Data block:
=== Begin Enclosure ===

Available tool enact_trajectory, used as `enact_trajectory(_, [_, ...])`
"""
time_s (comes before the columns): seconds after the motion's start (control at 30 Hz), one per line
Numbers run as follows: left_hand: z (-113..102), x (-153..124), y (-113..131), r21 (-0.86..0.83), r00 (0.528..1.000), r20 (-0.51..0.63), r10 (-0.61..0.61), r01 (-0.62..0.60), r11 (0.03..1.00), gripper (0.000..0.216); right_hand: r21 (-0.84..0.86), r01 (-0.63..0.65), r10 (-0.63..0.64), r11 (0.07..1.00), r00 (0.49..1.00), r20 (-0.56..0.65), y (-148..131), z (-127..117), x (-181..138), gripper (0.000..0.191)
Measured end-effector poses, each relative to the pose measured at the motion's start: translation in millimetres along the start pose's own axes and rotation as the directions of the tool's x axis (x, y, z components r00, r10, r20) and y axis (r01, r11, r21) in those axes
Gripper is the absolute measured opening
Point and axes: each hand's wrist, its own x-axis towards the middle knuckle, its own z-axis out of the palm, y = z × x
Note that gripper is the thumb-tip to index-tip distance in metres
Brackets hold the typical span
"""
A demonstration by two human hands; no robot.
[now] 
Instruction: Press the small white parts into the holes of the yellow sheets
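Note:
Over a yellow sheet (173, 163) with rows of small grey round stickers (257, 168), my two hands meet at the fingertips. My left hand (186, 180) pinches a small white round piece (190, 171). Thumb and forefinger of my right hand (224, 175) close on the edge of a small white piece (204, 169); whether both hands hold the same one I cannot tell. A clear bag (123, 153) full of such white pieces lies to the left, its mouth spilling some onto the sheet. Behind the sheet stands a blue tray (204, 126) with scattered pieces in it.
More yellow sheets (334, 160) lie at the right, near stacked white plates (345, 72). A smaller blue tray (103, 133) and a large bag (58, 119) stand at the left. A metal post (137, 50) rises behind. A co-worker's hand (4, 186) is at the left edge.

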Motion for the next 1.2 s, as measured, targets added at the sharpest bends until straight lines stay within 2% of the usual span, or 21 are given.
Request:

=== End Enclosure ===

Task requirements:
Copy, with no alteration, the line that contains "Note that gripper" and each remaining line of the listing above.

Answer for this exercise:
Note that gripper is the thumb-tip to index-tip distance in metres
Brackets hold the typical span
"""
A demonstration by two human hands; no robot.
[now] 
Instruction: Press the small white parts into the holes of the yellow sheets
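Note:
Over a yellow sheet (173, 163) with rows of small grey round stickers (257, 168), my two hands meet at the fingertips. My left hand (186, 180) pinches a small white round piece (190, 171). Thumb and forefinger of my right hand (224, 175) close on the edge of a small white piece (204, 169); whether both hands hold the same one I cannot tell. A clear bag (123, 153) full of such white pieces lies to the left, its mouth spilling some onto the sheet. Behind the sheet stands a blue tray (204, 126) with scattered pieces in it.
More yellow sheets (334, 160) lie at the right, near stacked white plates (345, 72). A smaller blue tray (103, 133) and a large bag (58, 119) stand at the left. A metal post (137, 50) rises behind. A co-worker's hand (4, 186) is at the left edge.
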
Motion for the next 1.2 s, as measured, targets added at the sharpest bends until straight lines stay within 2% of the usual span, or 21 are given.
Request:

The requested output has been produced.